[Records from a collection]
__________________________________________________
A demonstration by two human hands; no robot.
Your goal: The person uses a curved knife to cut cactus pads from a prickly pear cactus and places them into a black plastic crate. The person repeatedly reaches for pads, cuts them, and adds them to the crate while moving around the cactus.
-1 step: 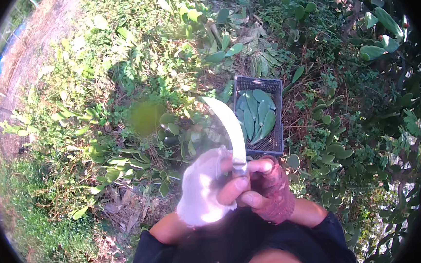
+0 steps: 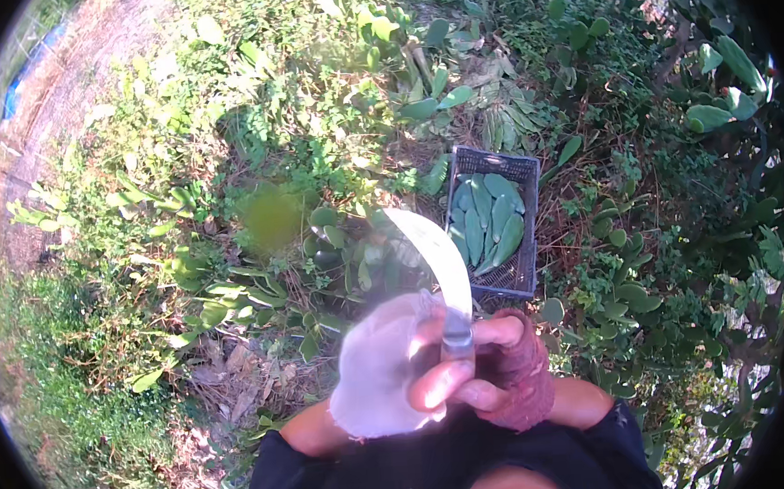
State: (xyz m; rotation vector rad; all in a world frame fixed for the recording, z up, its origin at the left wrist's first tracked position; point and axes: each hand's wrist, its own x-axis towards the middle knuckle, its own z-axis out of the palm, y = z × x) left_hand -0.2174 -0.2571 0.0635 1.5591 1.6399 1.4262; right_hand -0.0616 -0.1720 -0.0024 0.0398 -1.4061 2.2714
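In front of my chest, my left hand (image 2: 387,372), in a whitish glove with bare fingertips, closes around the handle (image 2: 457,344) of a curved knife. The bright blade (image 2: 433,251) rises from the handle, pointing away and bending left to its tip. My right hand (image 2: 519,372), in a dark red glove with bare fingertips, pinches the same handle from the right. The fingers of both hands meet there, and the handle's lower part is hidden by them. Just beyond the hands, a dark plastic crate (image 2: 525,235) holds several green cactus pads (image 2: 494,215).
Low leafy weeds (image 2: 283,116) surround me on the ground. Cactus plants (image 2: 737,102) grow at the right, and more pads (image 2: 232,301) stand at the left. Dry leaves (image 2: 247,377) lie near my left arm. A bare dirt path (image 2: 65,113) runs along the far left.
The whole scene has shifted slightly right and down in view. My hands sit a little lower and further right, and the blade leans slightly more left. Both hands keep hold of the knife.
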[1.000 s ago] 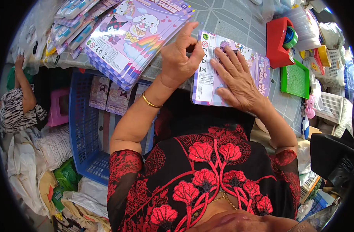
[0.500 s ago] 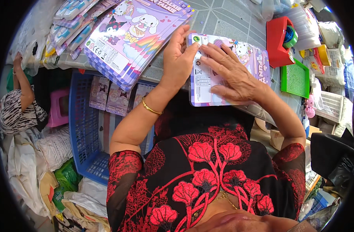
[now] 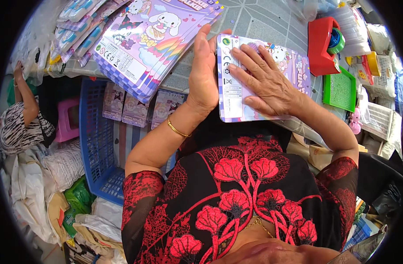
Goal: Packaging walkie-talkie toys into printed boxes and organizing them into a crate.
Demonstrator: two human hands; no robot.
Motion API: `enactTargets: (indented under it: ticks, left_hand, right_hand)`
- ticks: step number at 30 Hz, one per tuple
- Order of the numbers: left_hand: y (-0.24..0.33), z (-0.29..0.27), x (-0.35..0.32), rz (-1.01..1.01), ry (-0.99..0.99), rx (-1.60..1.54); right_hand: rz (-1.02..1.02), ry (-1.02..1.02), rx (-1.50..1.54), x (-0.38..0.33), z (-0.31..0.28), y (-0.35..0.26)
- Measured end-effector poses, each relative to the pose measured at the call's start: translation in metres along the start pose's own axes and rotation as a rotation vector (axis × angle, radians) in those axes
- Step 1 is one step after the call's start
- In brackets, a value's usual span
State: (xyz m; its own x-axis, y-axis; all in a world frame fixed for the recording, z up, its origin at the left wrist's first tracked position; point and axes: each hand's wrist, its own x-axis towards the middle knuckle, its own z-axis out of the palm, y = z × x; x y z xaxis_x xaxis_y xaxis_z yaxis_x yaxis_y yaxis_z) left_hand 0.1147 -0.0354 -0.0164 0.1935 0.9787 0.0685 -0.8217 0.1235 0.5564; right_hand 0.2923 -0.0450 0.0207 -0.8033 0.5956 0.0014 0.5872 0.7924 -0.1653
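A purple cardboard card (image 3: 233, 97), seemingly on top of a small stack, lies at the table edge in front of me. It has cartoon figures and a white label panel. My right hand (image 3: 267, 83) rests flat on its face with the fingers spread. Against its left edge stands my left hand (image 3: 204, 70), palm turned to the card and fingers stretched out; some of them are hidden behind the card. Left of that hand, a thicker fanned stack of similar cards (image 3: 166, 50) overhangs the table edge.
Blister packs (image 3: 80, 33) pile up at the far left. A blue basket (image 3: 96, 141) with boxed packs (image 3: 135, 110) stands below the table. At right are a red tape dispenser (image 3: 320, 46) and a green tray (image 3: 340, 90). Another person (image 3: 21, 119) is at the left.
My left hand has opened from the card's top left corner and now lies upright along its left side. The right hand stays flat on the card.
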Motion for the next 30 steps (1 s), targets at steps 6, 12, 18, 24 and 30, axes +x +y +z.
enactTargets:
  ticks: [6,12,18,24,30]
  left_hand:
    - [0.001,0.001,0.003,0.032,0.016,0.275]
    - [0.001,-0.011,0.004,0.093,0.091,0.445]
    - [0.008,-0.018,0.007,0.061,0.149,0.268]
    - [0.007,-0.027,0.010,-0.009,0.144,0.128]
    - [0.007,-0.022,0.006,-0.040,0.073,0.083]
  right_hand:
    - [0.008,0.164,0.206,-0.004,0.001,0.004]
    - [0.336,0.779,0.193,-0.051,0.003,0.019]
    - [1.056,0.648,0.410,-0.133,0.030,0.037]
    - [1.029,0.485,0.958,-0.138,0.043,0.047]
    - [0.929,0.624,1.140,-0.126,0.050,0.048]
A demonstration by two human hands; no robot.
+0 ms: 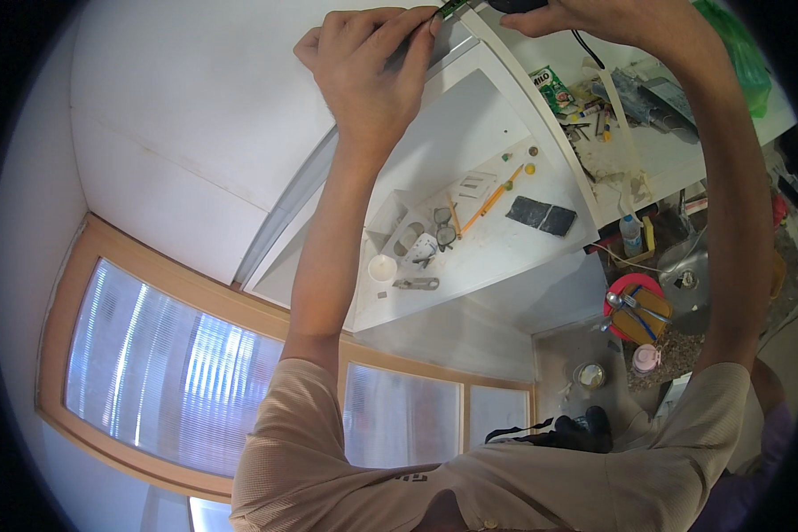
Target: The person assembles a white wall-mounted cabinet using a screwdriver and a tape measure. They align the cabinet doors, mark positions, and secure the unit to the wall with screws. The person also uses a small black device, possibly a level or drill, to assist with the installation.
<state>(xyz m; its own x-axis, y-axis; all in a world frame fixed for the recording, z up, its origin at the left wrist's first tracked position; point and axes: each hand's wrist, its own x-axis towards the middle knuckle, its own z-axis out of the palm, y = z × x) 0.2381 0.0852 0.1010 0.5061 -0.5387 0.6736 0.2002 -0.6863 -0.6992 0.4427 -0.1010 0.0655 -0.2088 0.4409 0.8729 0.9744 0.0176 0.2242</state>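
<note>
Head view:
Left hand: raised high, fingers pinched on a small green part at the top edge, to keep it steady.
Right hand: fingers closed on a black tool beside the part.
White shelf: holds glasses, pencils, a small cup.

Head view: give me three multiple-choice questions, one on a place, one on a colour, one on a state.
1. The eyeglasses lie: A in a drawer; B on the white shelf; C on the window sill.
2. The long pencil beside them is: A blue; B black; C orange.
3. The left hand has its fingers: A pinching a small green board; B spread flat; C hanging free.
B: they rest on the shelf near the white cup. C: its shaft is orange. A: the fingers close on the board.
</note>
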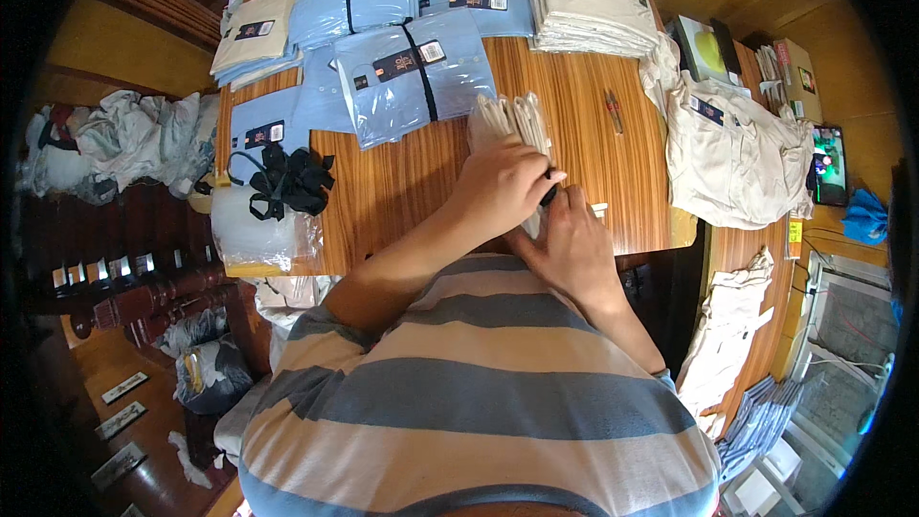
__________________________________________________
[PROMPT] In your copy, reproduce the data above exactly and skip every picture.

[ANSWER TO THIS TASK]
A demonstration by two human hands; no robot.
Your goal: The person uses a curved knife to cut cactus pads from a prickly pear cactus and places them into a black plastic crate. The person repeatedly reaches for pads, cuts them, and adds them to the crate while moving around the cactus.
-1 step: 
+0 steps: 
State: (xyz m; rotation vector rad; all in a world frame fixed for the recording, z up, its origin at the left wrist's first tracked position; point and axes: each hand's wrist, its own x-axis towards the middle knuckle, its own z-axis out of the palm, y = z × x) left_hand -0.2174 -0.2571 0.0635 1.5591 1.6399 1.4262; right_hand -0.0616 -0.1720 -0.0024 0.0398 -1.4061 2.2714
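In front of my chest, my left hand (image 2: 387,372), in a whitish glove with bare fingertips, closes around the handle (image 2: 457,344) of a curved knife. The bright blade (image 2: 433,251) rises from the handle, pointing away and bending left to its tip. My right hand (image 2: 519,372), in a dark red glove with bare fingertips, pinches the same handle from the right. The fingers of both hands meet there, and the handle's lower part is hidden by them. Just beyond the hands, a dark plastic crate (image 2: 525,235) holds several green cactus pads (image 2: 494,215).
Low leafy weeds (image 2: 283,116) surround me on the ground. Cactus plants (image 2: 737,102) grow at the right, and more pads (image 2: 232,301) stand at the left. Dry leaves (image 2: 247,377) lie near my left arm. A bare dirt path (image 2: 65,113) runs along the far left.
The whole scene has shifted slightly right and down in view. My hands sit a little lower and further right, and the blade leans slightly more left. Both hands keep hold of the knife.
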[1.000 s ago] 
[0.500 s ago] 
[now] 
Goal: Packaging walkie-talkie toys into printed boxes and organizing them into a crate.
Demonstrator: two human hands; no robot.
Motion API: `enactTargets: (indented under it: ticks, left_hand, right_hand)`
- ticks: step number at 30 Hz, one per tuple
- Order of the numbers: left_hand: y (-0.24..0.33), z (-0.29..0.27), x (-0.35..0.32), rz (-1.01..1.01), ry (-0.99..0.99), rx (-1.60..1.54); right_hand: rz (-1.02..1.02), ry (-1.02..1.02), rx (-1.50..1.54), x (-0.38..0.33), z (-0.31..0.28), y (-0.35..0.26)
- Measured end-effector poses, each relative to the pose measured at the call's start: translation in metres along the start pose's own axes and rotation as a rotation vector (axis × angle, radians) in those axes
- Step 1 is one step after the call's start
- In brackets, a value's usual span
State: (xyz m; its own x-axis, y-axis; all in a world frame fixed for the recording, z up, its origin at the left wrist's first tracked position; point and axes: each hand's wrist, its own x-axis towards the middle knuckle, its own z-axis out of the palm, y = z × x; x y z xaxis_x xaxis_y xaxis_z yaxis_x yaxis_y yaxis_z) left_hand 0.1147 -0.0354 -0.0164 0.1935 0.9787 0.0685 -0.8217 0.1235 0.5564; right_hand 0.2923 -0.0450 0.0207 -0.8033 0.5956 0.0014 0.5872 0.7924 -0.1653
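A purple cardboard card (image 3: 233, 97), seemingly on top of a small stack, lies at the table edge in front of me. It has cartoon figures and a white label panel. My right hand (image 3: 267, 83) rests flat on its face with the fingers spread. Against its left edge stands my left hand (image 3: 204, 70), palm turned to the card and fingers stretched out; some of them are hidden behind the card. Left of that hand, a thicker fanned stack of similar cards (image 3: 166, 50) overhangs the table edge.
Blister packs (image 3: 80, 33) pile up at the far left. A blue basket (image 3: 96, 141) with boxed packs (image 3: 135, 110) stands below the table. At right are a red tape dispenser (image 3: 320, 46) and a green tray (image 3: 340, 90). Another person (image 3: 21, 119) is at the left.
My left hand has opened from the card's top left corner and now lies upright along its left side. The right hand stays flat on the card.
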Motion for the next 30 steps (1 s), targets at steps 6, 12, 18, 24 and 30, axes +x +y +z.
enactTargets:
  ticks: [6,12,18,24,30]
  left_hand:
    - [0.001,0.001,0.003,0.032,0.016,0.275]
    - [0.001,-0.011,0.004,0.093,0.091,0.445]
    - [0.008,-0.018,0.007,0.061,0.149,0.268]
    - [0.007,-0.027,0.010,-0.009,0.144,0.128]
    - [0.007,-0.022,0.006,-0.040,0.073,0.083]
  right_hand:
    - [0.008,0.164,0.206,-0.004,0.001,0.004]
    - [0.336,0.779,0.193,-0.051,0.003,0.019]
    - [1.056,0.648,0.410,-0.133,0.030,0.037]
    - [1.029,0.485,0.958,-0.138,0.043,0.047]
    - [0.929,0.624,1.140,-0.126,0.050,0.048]
A demonstration by two human hands; no robot.
+0 ms: 
Target: The person assembles a white wall-mounted cabinet using a screwdriver and a tape measure. They align the cabinet doors, mark positions, and secure the unit to the wall with screws. The person also uses a small black device, possibly a level or drill, to assist with the installation.
<state>(xyz m; its own x-axis, y-axis; all in a world frame fixed for the recording, z up, its origin at the left wrist's first tracked position; point and axes: each hand's wrist, its own x-axis towards the middle knuckle, its own z-axis out of the palm, y = z × x) 0.2381 0.0852 0.1010 0.5061 -0.5387 0.6736 0.2002 -0.6863 -0.6992 0.4427 -0.1010 0.0655 -0.2088 0.4409 0.8729 0.9744 0.0176 0.2242</state>
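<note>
Head view:
Left hand: raised high, fingers pinched on a small green part at the top edge, to keep it steady.
Right hand: fingers closed on a black tool beside the part.
White shelf: holds glasses, pencils, a small cup.

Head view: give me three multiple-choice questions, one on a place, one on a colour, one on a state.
1. The eyeglasses lie: A in a drawer; B on the white shelf; C on the window sill.
2. The long pencil beside them is: A blue; B black; C orange.
3. The left hand has its fingers: A pinching a small green board; B spread flat; C hanging free.
B: they rest on the shelf near the white cup. C: its shaft is orange. A: the fingers close on the board.
</note>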

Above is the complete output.